Die Region hat alte Verbindungen zur Zeit der Kaiserin Hashiudo, wie archäologische Funde und lokale Überlieferungen zeigen. Diese frühen Perioden prägen bis heute das Verständnis der Gegend als seit langem besiedelten Küstenort.
Der Ort ist seit Generationen vom Fischfang geprägt und die tägliche Arbeit an den Booten prägt das Bild des Hafens. Die lokale Gemeinschaft lebt eng mit den Rhythmen des Meeres verbunden und die frisch gefangenen Krabben sind Teil der lokalen Identität.
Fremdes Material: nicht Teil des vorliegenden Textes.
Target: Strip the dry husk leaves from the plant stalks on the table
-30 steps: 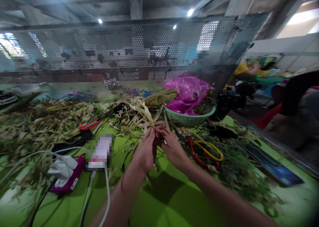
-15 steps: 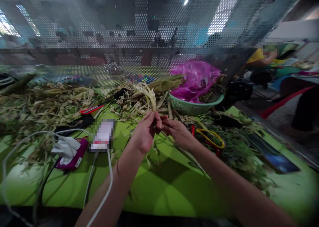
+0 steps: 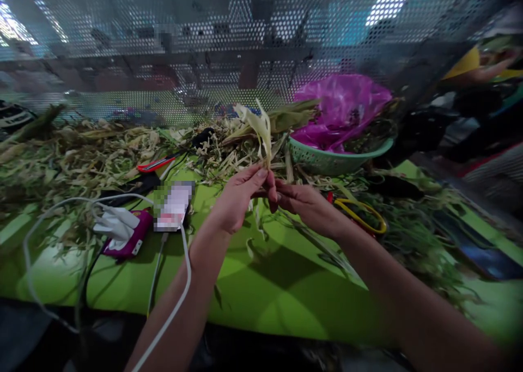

Der Ort ist mit dem Auto etwa drei Stunden vom internationalen Flughafen Kansai zu erreichen oder mit der Tango no Umi-Bahn von Kyoto aus. Die beste Zeit zum Besuch ist zwischen November und Januar, wenn die Krabben frisch gefangen und am Markt verfügbar sind.
Die hier gefangenen Krabben werden noch am selben Tag an Land gebracht und gelten als die frischesten Schneekrabben des Landes. Dieses Merkmal macht den lokalen Hafen bekannt bei Köchen und Restaurants, die täglich verfügbare höchste Qualität suchen.